## Information provided:

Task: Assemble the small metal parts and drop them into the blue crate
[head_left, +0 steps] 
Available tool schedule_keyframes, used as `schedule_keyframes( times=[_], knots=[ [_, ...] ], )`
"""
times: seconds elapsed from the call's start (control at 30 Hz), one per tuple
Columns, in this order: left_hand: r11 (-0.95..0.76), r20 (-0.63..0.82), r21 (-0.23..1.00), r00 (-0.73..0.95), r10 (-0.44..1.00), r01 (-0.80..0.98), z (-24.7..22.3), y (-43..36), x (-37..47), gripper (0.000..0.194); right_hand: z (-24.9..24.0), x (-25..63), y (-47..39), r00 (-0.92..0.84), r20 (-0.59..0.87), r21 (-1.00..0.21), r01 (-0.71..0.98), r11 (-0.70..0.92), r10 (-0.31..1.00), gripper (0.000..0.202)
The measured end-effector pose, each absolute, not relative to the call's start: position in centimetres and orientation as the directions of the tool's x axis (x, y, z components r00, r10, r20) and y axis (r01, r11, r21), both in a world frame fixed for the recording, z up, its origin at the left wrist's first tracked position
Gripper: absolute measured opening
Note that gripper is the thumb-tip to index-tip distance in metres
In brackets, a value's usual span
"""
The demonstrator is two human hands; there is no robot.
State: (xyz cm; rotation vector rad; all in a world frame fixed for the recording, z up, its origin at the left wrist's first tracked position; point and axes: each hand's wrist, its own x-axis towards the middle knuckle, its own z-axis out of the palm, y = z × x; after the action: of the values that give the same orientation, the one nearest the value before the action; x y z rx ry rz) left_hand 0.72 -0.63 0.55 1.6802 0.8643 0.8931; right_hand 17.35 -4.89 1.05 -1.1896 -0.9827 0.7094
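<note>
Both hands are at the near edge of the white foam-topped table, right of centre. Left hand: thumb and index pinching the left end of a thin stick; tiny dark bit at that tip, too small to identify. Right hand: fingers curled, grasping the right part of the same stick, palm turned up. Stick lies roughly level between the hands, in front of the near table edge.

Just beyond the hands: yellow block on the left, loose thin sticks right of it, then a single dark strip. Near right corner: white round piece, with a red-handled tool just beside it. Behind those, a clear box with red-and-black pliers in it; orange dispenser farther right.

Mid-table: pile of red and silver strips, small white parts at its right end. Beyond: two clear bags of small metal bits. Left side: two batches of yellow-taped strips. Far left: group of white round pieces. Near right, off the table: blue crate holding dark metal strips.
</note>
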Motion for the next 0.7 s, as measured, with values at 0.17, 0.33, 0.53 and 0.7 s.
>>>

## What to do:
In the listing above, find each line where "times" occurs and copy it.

## The answer:
Available tool schedule_keyframes, used as `schedule_keyframes( times=[_], knots=[ [_, ...] ], )`
times: seconds elapsed from the call's start (control at 30 Hz), one per tuple

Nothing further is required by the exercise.